George F. Spagna Jr., a physics professor at Randolph-Macon College in Ashland, ran the numbers on $700 billion. If you were to spend $1 every second, it would take 22,152 years to go through all that money.
"Something has to be done, but I am not convinced that this is the best thing," Spagna said. "It's difficult to know how much money it will cost to solve this problem. . . . If the government were to use it and it didn't work, what then?"
The federal budget is $2.9 trillion, he pointed out, and $700 billion is a quarter of it.
Liquidity needs to be restored to the financial system, Spagna said. If companies can't borrow money and they can't make payroll, the situation could spiral out of control, hurting large and small companies, he said.
Not so fast, said Elizabeth Nowicki, associate law professor at Tulane University School of Law, formerly a faculty member at University of Richmond.
"This sort of widespread bailout is a bad idea," she said. "I am not surprised, but troubled that legislators are acting so quickly and with such a void of information."
The details of the bailout plan still haven't been released, she noted.
The general concern is the nation is heading toward a depression or a financial calamity, Nowicki said. "But can that be qualified?

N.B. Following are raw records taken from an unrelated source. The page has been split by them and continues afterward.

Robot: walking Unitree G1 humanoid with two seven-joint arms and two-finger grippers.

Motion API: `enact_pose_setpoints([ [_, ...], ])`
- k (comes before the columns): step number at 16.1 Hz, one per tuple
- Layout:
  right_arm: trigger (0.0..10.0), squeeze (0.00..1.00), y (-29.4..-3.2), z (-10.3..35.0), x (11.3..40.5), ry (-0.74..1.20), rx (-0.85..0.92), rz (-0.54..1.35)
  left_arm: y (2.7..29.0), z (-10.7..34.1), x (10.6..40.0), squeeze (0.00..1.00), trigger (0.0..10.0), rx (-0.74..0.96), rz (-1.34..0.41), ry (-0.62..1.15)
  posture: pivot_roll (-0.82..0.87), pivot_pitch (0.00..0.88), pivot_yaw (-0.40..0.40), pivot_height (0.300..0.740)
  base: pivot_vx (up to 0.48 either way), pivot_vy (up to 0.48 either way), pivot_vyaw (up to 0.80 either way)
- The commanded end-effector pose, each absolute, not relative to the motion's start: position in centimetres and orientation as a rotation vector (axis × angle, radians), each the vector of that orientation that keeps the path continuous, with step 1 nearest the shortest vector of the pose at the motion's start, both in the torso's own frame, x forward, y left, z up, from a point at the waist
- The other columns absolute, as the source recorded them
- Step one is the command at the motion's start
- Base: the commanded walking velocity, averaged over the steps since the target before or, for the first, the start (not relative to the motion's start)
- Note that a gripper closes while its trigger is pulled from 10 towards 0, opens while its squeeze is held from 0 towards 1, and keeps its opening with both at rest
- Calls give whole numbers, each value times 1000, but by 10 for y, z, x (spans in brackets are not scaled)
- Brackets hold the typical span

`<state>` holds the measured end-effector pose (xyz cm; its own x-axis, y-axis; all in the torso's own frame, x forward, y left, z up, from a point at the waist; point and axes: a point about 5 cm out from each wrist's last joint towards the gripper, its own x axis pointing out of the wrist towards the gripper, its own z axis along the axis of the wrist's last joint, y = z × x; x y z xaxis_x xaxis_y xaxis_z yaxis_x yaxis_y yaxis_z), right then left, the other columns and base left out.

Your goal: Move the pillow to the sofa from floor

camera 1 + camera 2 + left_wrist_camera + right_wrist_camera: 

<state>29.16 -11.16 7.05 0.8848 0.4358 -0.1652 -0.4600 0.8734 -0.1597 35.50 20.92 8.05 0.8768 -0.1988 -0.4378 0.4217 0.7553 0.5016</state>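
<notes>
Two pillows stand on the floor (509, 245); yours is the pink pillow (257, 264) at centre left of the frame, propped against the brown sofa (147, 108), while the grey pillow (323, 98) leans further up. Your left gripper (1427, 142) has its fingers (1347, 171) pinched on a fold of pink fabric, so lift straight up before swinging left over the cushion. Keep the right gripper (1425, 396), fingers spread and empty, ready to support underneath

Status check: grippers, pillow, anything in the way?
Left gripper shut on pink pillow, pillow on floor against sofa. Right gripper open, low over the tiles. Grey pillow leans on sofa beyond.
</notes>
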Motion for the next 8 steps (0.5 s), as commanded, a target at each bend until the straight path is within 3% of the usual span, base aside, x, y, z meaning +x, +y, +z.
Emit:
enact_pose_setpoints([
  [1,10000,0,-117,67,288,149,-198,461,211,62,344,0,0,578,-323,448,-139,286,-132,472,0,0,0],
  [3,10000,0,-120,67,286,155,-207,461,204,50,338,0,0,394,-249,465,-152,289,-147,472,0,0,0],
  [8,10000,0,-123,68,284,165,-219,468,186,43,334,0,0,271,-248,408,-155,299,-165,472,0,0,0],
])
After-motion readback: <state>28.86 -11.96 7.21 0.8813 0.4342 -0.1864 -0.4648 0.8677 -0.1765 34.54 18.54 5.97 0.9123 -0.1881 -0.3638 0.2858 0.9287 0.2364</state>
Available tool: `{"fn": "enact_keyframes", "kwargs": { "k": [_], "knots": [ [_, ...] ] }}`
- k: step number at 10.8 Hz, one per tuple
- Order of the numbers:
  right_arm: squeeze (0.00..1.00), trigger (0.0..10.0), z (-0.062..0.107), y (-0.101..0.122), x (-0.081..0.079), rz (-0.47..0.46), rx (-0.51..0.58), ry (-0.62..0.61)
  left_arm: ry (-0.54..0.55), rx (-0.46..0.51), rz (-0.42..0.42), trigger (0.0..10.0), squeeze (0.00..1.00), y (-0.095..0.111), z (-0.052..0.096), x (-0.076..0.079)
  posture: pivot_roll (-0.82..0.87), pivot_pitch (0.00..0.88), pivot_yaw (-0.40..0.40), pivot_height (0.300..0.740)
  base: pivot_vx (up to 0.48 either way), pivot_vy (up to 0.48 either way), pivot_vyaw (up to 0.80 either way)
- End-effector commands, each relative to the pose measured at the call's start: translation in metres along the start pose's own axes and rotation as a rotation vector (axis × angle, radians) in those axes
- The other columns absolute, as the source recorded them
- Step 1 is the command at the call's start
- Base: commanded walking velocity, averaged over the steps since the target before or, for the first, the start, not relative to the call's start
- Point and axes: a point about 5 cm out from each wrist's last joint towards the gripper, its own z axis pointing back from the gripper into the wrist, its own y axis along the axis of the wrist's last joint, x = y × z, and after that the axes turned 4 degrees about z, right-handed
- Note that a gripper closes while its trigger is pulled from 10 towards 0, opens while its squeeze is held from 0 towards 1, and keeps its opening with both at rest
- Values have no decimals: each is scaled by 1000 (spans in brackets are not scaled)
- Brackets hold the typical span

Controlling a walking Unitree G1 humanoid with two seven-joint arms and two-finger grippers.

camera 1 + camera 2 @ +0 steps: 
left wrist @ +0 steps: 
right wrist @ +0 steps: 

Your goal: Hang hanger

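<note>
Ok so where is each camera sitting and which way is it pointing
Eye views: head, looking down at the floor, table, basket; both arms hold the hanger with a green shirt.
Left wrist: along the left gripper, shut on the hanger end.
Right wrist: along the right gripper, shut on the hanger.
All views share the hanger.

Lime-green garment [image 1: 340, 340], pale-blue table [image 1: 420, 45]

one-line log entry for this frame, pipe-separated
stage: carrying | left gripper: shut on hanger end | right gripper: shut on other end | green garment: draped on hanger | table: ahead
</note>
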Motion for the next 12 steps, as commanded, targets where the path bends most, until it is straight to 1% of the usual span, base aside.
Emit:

Is that really going to happen?"
The situation today is different than it was in 1929, when the Great Depression hit, she said. Thousands of banks went belly-up. Investors lost money.
There was no deposit insurance then, Nowicki said. Also, the economic conditions and fundamentals underpinning the Great Depression do not currently exist, she said. The economy has not contracted as it did then.
Besides, "if the credit markets tighten up, that might be a good thing," she said. People who bought $400,000 houses they couldn't afford should not have gotten the loans, she said.
"It's a gross generalization to say the credit market will dry up."
Nowicki said she is not opposed to some government help. "But it needs to be help designed to respond to realistic concerns. . . . Acting quickly, in response to panic that is not rooted in true fact, is rarely a good idea."
Richard Coughlan, senior associate dean at the University of Richmond Robins School of Business, is generally in favor of letting the natural markets work. However, "some level of government intervention appears to be necessary."
He said he is disheartened by knee-jerk reactions. Nor is he in favor of some people benefiting from their poor decisions.